Actually, this exercise is very much a "plug and chug" endeavor on my part.
I am just curious - in a wholly unscientific way - about the speed up from
V301 to V301.5 for a continuation entensive application.  In this case, the
application domain is models developed using the simulation collection I
developed.  It was meant as a thanks for the work that went into the
run-time improvements and as I way that I could guage for myself some
measure of the speed up.  I am quite satisfied with simple statistics on the
results - the only variable between runs of the same model has been the
version of the PLT Scheme system used.  Some of us were also curious about
the shape of the distributions of run times - another example of which is
attached here.

If anyone would like to do some statistically meaningful ananysis on the
data.  All of the code is available on PLaneT.

Doug

-----Original Message-----
From: Matt Jadud [mailto:mcj4 at kent.ac.uk]
Sent: Sat 2/11/2006 1:15 AM
To: Williams, M. Douglas
Cc: plt-scheme at list.cs.brown.edu
Subject: Re: FW: [plt-scheme] Statistics (V301.5 Speed Up)
 
Statistics is not a "plug-n-chug" endeavor. One of my favorite resources 
to date on exploratory data analysis comes from NIST:

http://www.itl.nist.gov/div898/handbook/eda/eda.htm

I also liked Trisha Greenhalgh's "How to read a paper: The basics of 
evidence-based medicine", a book (surprise!) on interpreting reports and 
results in the area of evidence-based medicine. The full text seems to 
be available here:

http://bmj.bmjjournals.com/collections/read.shtml

and the two articles "Statistics for the non-statistician" and 
"Statistics for the non-statistician II" are good; the remainder of the 
book requires some interpretation to apply out of context, but it is 
still a good resource while performing EDA on unknown datasets.

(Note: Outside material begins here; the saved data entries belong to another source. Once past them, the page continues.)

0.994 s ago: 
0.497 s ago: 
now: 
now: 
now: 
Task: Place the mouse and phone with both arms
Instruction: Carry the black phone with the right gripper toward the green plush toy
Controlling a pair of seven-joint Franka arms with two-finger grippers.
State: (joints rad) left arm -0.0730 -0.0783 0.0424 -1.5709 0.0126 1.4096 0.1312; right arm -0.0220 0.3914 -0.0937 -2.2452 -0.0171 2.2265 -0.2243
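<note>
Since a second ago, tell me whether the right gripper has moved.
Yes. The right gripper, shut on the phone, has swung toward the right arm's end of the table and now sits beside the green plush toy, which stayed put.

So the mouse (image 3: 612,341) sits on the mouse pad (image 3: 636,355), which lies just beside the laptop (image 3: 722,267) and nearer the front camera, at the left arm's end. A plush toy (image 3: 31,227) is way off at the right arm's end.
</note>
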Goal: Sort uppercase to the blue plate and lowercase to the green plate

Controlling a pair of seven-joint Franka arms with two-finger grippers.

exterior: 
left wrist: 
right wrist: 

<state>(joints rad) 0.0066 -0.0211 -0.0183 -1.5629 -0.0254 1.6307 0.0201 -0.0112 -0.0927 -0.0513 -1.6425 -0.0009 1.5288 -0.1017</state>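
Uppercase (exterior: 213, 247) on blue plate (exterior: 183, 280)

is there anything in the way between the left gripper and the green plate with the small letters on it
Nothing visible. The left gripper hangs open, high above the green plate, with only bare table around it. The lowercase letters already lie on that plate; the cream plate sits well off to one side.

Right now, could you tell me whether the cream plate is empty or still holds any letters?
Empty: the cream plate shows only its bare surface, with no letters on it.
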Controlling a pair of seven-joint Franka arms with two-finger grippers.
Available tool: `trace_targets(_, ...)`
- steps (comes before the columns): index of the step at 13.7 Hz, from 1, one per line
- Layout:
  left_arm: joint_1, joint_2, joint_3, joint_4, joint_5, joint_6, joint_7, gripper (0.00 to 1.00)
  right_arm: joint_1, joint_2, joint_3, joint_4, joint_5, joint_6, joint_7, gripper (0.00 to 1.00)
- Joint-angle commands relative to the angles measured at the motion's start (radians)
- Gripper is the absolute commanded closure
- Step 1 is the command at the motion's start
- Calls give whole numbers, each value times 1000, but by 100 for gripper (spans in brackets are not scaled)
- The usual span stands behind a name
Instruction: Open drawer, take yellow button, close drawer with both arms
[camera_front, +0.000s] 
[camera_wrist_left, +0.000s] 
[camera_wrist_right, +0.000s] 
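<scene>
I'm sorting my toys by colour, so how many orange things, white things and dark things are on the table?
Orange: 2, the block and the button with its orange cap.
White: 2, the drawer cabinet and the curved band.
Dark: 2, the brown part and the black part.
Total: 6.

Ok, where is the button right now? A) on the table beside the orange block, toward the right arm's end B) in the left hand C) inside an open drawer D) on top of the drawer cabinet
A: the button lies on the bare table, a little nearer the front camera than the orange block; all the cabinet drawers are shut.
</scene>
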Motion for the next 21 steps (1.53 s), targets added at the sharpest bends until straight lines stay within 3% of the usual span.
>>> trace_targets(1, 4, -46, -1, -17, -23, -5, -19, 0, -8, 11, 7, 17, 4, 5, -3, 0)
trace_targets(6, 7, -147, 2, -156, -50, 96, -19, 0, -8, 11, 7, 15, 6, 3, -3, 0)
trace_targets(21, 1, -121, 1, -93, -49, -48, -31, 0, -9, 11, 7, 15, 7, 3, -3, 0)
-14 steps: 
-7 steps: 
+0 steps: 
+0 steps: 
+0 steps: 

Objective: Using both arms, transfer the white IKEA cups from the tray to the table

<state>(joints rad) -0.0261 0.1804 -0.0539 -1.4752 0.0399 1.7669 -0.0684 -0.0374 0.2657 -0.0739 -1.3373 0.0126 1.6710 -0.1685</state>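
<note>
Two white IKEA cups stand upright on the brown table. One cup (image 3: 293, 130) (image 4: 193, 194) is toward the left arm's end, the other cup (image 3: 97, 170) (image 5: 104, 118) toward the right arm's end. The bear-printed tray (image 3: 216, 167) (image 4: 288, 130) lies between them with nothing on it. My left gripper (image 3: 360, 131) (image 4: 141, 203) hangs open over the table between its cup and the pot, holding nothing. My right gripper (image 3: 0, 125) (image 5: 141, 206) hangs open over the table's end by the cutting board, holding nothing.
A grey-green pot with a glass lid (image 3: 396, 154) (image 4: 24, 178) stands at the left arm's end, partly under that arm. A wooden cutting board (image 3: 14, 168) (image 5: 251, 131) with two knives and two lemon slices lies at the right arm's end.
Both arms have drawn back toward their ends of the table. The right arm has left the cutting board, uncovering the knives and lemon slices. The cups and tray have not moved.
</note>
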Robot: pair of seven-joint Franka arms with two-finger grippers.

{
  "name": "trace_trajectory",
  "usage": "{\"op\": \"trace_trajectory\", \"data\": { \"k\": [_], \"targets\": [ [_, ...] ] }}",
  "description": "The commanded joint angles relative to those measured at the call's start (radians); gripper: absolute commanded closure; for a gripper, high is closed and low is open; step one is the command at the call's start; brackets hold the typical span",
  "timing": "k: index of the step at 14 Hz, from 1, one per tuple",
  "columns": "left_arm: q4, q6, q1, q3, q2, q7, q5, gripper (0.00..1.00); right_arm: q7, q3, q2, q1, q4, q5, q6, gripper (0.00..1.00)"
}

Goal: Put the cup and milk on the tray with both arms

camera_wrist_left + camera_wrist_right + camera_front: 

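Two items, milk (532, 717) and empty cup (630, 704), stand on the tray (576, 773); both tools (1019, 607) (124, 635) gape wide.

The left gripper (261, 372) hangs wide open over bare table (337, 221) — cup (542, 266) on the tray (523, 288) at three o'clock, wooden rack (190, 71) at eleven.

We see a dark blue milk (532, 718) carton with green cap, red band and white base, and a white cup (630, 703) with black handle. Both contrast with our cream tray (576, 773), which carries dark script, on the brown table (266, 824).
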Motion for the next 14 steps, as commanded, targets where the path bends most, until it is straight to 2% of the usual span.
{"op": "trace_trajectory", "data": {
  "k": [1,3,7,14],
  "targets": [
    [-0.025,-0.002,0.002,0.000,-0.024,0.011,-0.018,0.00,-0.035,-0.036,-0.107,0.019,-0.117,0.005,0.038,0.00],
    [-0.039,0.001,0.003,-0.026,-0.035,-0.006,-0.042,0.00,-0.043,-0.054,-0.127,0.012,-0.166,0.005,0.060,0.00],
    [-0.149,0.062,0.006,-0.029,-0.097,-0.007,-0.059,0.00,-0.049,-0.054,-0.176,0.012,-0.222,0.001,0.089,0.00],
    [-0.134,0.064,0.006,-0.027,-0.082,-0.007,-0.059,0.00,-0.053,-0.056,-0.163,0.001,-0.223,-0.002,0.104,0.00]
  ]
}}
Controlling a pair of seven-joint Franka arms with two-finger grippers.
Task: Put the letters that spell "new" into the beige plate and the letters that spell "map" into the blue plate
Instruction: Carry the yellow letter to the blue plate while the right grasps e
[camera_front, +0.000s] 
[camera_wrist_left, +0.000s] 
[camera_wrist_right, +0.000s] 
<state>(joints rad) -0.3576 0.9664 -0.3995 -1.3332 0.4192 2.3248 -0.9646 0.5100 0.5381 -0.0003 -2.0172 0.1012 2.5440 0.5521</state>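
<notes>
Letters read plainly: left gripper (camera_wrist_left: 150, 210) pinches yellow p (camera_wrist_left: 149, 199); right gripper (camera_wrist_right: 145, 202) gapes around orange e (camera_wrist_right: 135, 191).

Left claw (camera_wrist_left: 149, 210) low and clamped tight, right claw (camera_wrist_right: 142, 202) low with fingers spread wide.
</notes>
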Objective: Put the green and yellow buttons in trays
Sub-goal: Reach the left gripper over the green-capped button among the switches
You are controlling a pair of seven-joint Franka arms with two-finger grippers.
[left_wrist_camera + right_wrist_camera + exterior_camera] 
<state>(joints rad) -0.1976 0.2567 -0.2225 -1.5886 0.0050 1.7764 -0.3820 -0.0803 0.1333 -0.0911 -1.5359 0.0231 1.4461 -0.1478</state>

http://bmj.bmjjournals.com/cgi/content/full/315/7104/364
http://bmj.bmjjournals.com/cgi/content/full/315/7105/422

Sadly, I can't join further in the First International Scheme Contest 
for One Statistical Beer, as I need to take off for parts uknown for the 
day.

*sigh*

No free beer for me.

M

Williams, M. Douglas wrote:

> I ran 1000 runs and made a histogram of the results.  Unfortunately, there
> is one value out at 16353 while the others were between about 6000 and
8000.
> Which made the histogram difficult to interpret.  I have attached the code
> and the resulting histogram.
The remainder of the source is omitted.